EditorialsBy Matt Bud, Chairman, The FENG

Everyone has a “too hard pile”. (Even I have one!) It’s all that work that sits in a pile by your desk and you never seem to get to it.

I suppose there ought to be a law or something that would prevent us from leaving things in the "too hard" pile for very long. Of course, many of us (myself included) would now be guilty of a crime. (Perhaps a law would be too harsh.)

Anyway, what started me thinking about the "too hard" pile is the constant state of my desk these days. I know I move a lot of the paper on my desk every day, but the pile isn’t going down as fast as it should.

I know the problem isn’t impossible to solve. I just need to get at it and really focus on dealing with the myriad items in the pile rather than just paging through them from time to time and leaving them for later resolution.

I have never believed that any problem was impossible. The impossible just takes a little longer.

A long time ago I heard a story about a farmer who had a large rock in the middle of one of his fields. (I grew up in Indiana and I guess it is now showing through.) It didn’t stick up very high, but it was about 6 feet across. As you can imagine, he was always running into that rock with one of his pieces of equipment. But, rather than fix the problem, he just marked the location of the rock so he wouldn’t run into it. Well, that really didn’t work. When the corn is high in Indiana, you can be lost in a field until the fall harvest. So, after many years of ruining equipment, he finally got mad enough to try to actually solve the problem.

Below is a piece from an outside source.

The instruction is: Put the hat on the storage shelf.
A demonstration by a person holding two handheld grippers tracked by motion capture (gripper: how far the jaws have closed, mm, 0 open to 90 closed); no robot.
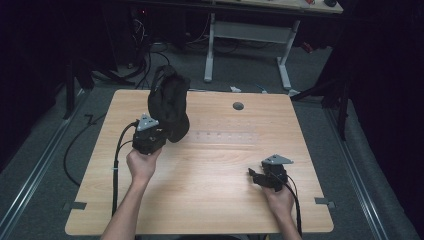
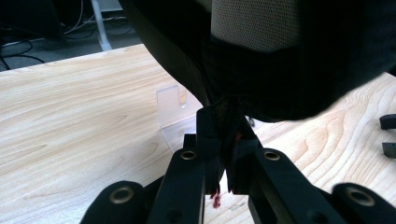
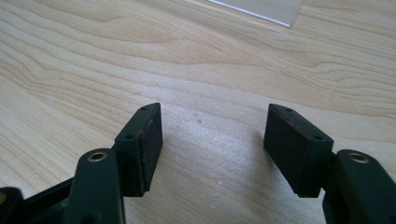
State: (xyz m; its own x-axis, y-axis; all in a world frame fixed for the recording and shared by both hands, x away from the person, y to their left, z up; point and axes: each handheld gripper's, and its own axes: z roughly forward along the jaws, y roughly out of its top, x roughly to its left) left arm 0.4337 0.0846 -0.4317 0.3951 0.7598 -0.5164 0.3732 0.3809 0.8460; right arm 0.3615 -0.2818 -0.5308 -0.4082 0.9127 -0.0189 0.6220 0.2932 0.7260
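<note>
Bag position: black bag (image 1: pixel 168 102) is held raised above the far left part of the wooden table (image 1: pixel 210 200), its handles uppermost and its bottom hanging close to the surface.
Left gripper: left gripper (image 1: pixel 148 134) is closed tight on a fold of the bag's dark fabric (image 2: pixel 224 114); in the left gripper view the cloth is pinched between the two pads, with a mesh panel (image 2: pixel 254 23) above.
Right gripper: right gripper (image 3: pixel 212 144) is held with its jaws spread wide and nothing between them, low over bare wood at the near right, well apart from the bag.
Clear stand: a transparent plastic piece (image 2: pixel 170 109) stands just behind the bag; what it is for is hard to tell, perhaps a small holder.
Step in hand: the bag is judged to be in the course of being lifted or resettled by one pinched fold.
Advice: the pinch should be kept firm and the bag moved slowly, since a single fold could slip; the free gripper could be brought to a handle for support, and the clear piece should be avoided.
</note>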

He and a few of his friends loaded up his truck with dynamite, drills, shovels and sledge hammers and headed out to the field. They decided to start by digging around the edge of the rock and blasting off pieces. Much to their surprise as they began digging they discovered that the rock wasn’t all that thick. In fact in less than an hour they were able to break it apart with sledge hammers, load it into the farmer’s pick-up truck and cart it off to the edge of the field. For too many years the farmer had put off doing something about this rock in his "too hard" pile. It had cost him time and equipment.

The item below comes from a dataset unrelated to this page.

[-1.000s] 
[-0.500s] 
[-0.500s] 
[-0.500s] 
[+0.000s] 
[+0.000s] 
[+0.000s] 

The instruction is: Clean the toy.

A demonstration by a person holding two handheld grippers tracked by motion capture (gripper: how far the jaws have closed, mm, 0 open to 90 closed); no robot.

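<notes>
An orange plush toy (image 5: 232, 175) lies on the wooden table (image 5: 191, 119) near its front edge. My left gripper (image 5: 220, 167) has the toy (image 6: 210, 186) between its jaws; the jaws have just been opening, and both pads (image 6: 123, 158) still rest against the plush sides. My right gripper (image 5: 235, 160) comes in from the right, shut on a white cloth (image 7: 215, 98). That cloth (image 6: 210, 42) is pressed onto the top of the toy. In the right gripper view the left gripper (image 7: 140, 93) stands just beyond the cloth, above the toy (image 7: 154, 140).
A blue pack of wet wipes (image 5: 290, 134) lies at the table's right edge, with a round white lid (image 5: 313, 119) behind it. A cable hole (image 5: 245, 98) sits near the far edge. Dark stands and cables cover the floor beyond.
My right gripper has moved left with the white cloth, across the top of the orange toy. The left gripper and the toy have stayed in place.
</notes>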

If only he had addressed the problem when he first discovered it he would have saved himself a lot of time and aggravation.

I think about this story whenever I am faced with something I have put in my "too hard" pile. Is it really impossible? Most unlikely! I think, maybe it is just a thin rock I can break apart with a simple sledge hammer.

Let me load up the truck and check it out. Want to come along?